Before we can configure the authentication policy, we are required to enable the Authentication Method with Device Compliance (With Workspace ONE UEM) first. In the Workspace ONE Access Admin Console, open the Identity & Access Management, Authentication Methods menu.

Scroll down and edit the Device Compliance (with Workspace ONE UEM) authentication method.

Enable the Device Compliance Adapter and hit Save.

Next, in the Identity Providers menu, edit the Built-in IDP and enable the Authentication Method.

Click SAVE. You will see the Built-in IDP is successfully updated.

Creating the Workspace ONE Access Authentication Policy

We are now ready to create the authentication policy based on the device Compliance Policy we’ve created in Workspace ONE UEM!

Before we continue, it’s imported to note that the built-in identity provider authentication methods that can chain with Device Compliance (with Workspace ONE UEM) are:

  • Mobile SSO (for iOS)
  • Mobile SSO (for Android)
  • Certificate (Cloud Deployment) – this can be multiple OS types, including Windows 10.

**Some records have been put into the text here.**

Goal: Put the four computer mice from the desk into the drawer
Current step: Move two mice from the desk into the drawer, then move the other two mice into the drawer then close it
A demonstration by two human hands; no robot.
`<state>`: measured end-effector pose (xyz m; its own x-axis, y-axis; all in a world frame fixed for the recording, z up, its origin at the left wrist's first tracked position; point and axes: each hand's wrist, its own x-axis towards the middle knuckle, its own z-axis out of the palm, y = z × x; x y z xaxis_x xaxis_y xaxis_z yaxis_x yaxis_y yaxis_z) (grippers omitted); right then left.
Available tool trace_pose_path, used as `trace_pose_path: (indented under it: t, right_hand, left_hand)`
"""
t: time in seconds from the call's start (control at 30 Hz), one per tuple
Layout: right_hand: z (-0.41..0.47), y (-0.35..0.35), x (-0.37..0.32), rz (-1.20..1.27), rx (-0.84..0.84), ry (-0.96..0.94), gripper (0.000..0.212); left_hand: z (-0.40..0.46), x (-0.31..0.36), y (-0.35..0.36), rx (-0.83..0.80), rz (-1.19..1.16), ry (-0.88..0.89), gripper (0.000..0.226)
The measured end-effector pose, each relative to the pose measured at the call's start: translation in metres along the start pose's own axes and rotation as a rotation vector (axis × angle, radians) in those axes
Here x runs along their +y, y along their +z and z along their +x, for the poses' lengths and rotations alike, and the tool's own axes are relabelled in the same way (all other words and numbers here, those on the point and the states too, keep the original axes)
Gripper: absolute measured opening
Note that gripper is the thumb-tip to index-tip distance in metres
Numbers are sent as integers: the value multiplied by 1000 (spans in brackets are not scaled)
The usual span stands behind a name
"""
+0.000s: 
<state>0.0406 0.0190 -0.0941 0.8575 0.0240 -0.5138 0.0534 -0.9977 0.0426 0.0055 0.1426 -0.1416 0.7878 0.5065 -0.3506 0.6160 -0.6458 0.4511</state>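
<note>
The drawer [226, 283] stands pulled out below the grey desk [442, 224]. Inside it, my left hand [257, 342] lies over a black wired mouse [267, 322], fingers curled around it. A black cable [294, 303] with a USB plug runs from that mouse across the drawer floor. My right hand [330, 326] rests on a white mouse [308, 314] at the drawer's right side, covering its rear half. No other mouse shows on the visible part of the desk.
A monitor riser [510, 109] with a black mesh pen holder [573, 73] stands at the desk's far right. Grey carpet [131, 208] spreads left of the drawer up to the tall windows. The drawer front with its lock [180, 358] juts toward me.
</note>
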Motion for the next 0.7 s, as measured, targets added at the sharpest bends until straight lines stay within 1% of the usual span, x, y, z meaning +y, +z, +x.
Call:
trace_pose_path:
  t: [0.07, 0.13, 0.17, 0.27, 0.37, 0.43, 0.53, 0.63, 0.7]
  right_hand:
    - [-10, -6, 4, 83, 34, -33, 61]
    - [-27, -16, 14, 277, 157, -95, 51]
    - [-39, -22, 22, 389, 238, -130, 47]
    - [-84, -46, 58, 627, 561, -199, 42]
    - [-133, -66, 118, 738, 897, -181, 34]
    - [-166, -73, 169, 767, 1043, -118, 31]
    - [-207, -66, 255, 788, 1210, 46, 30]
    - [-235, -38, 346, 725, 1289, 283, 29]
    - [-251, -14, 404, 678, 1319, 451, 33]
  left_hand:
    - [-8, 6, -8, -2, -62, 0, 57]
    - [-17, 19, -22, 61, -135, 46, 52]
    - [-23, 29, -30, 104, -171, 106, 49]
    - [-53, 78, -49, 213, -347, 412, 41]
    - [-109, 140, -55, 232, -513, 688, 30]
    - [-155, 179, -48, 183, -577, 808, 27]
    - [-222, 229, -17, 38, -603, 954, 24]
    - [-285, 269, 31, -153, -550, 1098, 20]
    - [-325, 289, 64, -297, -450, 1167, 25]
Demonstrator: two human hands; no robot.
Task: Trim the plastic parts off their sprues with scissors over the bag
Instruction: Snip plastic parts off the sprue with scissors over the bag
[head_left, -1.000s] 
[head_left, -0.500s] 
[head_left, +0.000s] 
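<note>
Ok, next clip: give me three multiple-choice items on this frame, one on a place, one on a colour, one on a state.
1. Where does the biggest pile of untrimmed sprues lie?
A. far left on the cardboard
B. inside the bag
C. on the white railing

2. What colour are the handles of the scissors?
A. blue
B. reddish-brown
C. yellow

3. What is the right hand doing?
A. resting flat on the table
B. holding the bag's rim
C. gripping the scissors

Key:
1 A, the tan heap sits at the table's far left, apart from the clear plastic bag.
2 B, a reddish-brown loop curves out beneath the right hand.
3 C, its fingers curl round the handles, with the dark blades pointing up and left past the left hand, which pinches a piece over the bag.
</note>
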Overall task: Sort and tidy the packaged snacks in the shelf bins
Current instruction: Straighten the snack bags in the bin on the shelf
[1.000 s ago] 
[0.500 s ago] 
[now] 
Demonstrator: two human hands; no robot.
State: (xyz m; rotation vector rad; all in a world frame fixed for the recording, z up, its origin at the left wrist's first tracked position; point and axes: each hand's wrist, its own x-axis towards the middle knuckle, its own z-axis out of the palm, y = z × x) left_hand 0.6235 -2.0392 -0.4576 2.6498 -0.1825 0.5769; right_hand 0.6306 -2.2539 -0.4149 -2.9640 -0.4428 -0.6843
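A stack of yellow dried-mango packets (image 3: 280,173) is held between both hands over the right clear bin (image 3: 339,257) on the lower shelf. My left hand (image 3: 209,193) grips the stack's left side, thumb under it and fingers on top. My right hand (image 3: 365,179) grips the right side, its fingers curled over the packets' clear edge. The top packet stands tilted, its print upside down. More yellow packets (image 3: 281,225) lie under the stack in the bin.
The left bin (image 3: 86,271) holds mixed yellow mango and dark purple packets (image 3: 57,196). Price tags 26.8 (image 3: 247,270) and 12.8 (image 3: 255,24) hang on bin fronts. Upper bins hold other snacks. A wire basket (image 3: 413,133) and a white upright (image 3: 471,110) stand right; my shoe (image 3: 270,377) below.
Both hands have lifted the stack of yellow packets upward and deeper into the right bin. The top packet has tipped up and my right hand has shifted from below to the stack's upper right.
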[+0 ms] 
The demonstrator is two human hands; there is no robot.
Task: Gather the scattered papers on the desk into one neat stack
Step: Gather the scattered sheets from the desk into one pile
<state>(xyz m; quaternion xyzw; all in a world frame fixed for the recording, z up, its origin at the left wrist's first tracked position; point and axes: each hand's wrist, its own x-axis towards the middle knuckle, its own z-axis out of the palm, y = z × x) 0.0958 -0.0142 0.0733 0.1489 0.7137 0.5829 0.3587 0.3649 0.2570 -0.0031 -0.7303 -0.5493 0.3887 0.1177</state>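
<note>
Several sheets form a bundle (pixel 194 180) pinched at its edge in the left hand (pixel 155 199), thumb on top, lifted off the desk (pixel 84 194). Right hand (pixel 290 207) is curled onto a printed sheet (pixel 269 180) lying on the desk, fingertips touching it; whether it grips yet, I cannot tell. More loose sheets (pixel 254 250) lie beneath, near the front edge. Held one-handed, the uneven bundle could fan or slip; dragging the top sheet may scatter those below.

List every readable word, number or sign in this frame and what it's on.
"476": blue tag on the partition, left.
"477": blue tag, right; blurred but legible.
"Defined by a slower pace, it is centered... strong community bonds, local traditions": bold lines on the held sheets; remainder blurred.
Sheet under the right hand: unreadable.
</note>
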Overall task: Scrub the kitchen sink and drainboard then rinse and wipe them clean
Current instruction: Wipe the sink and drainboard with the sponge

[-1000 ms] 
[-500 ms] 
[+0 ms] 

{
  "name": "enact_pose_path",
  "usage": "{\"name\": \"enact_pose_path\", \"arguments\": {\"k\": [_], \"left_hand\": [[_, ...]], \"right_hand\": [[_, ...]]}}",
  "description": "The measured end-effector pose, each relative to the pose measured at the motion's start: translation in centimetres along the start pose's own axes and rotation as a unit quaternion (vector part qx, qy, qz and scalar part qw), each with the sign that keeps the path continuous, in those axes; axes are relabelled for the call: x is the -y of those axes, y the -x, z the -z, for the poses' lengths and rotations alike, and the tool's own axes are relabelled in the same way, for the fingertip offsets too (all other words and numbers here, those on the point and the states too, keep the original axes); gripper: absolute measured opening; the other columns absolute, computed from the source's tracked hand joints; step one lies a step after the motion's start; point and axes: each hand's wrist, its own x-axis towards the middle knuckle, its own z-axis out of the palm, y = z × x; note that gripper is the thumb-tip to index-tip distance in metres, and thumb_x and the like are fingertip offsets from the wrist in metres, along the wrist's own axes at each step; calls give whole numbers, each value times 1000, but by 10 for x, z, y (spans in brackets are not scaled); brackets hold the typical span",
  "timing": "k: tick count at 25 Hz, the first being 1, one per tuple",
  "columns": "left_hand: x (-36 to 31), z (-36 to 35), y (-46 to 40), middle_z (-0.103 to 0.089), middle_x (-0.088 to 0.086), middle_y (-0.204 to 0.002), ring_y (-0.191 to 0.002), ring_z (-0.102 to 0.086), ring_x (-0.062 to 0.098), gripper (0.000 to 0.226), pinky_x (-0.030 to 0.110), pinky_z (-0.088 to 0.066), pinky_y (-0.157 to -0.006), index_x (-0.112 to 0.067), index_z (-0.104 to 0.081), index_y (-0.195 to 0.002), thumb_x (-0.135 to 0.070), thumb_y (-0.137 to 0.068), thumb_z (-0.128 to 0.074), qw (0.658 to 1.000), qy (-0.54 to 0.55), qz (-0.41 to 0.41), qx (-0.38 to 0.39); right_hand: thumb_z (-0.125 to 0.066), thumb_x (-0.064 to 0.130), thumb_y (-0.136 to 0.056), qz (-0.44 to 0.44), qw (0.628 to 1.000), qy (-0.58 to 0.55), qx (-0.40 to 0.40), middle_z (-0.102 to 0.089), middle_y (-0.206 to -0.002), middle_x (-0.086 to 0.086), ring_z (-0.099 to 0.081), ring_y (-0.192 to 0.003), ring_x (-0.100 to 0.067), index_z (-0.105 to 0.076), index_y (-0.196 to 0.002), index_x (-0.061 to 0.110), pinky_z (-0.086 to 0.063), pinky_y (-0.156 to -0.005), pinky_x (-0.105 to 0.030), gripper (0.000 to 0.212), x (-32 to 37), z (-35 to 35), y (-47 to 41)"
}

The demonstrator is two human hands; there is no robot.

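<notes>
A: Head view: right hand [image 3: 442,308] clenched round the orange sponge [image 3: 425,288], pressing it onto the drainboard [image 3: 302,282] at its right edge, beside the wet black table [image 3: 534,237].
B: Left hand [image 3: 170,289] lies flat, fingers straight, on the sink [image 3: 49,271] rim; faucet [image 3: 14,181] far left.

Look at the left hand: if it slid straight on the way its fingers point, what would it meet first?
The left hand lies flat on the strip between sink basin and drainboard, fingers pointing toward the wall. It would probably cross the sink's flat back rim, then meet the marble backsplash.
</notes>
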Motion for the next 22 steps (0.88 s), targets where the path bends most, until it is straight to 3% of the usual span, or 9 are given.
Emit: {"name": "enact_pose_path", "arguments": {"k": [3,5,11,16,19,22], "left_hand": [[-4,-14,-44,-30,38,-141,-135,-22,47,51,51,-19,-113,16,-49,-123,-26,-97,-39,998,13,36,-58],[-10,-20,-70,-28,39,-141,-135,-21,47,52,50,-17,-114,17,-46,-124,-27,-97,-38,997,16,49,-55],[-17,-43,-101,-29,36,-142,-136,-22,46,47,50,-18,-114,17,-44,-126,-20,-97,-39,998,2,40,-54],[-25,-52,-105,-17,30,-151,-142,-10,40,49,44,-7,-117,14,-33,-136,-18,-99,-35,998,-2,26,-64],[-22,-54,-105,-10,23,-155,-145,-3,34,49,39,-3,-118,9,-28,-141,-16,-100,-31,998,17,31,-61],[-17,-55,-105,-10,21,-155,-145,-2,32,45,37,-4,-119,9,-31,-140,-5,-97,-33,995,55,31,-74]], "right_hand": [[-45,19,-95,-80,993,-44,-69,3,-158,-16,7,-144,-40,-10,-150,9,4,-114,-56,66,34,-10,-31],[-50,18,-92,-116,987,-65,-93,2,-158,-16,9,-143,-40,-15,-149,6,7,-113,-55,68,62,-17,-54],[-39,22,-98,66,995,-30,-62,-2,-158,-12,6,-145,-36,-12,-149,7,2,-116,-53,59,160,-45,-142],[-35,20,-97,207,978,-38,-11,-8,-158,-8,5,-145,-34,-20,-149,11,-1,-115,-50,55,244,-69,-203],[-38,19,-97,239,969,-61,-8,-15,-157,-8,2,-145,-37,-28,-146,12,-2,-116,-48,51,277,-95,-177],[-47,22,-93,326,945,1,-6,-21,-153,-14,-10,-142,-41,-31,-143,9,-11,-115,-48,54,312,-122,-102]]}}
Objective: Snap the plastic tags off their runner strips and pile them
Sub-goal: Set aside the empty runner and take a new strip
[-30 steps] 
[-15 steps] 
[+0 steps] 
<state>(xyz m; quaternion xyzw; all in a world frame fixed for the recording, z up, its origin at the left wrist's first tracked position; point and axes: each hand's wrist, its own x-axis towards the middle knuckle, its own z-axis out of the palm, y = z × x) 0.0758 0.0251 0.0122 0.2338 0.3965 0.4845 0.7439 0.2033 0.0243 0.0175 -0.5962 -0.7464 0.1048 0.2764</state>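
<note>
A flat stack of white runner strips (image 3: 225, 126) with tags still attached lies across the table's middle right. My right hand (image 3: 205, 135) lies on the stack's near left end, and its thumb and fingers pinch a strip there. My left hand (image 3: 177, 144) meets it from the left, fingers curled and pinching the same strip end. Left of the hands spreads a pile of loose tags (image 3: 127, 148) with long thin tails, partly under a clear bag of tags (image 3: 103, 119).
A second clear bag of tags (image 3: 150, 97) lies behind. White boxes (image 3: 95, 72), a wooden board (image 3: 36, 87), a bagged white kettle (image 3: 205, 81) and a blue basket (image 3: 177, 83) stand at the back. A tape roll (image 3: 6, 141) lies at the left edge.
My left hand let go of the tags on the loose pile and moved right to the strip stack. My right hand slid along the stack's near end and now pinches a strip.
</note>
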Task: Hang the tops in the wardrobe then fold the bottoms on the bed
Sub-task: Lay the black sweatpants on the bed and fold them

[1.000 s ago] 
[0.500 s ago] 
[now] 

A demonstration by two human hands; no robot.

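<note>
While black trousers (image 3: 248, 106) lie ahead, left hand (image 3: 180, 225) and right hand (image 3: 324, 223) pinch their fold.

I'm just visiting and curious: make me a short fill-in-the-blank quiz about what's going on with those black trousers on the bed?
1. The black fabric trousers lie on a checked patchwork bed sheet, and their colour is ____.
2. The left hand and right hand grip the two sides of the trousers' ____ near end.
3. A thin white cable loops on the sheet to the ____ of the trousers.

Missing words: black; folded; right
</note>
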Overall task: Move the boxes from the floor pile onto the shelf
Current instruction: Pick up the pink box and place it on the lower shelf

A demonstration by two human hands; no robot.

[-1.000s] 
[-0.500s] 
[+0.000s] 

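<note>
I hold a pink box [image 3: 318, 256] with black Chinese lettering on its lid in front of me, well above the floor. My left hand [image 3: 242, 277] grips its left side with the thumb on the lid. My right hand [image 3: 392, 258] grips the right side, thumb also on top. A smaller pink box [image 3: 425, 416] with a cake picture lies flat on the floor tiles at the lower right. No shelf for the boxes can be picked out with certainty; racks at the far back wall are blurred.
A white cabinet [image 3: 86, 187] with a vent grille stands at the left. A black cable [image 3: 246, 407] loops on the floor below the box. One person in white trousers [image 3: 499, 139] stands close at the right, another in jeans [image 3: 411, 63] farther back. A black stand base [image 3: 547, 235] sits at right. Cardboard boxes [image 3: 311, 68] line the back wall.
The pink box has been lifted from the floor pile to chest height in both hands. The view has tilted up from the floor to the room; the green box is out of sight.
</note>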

In Workspace ONE Access, go to Identity & Access Management, Policies.

Add or edit the default policy. Specify in the Configuration for which network range and device type you want to create this policy. In my case, I’m editing the Web browser device type, with all network ranges.

Since I already configured the Certificate (cloud deployment) authentication policy in my previous blogpost, I can click the “+” sign and select the Device Compliance (with Workspace ONE UEM) authentication method as follow-up authentication.

Click SAVE.

The authentication policy is successfully configured and saved!

The end-user experience

It’s time to test the end-user experience with this newly created policy!

Let’s first test from a device that doesn’t meet the device compliance (firewall is switched off)

As expected, we see an Access Denied error right after the certificate authentication.

When we take a closer look at the Workspace ONE Access audit event logs, we see the following error:

“Your device is currently in violation of your organization’s compliance policy”

Let’s now logon from a device that meets the device compliance.

And yes, we are able to log on!

This time, the Workspace ONE audit event logs show a successful device compliance!

This concludes the Device Compliance blogpost!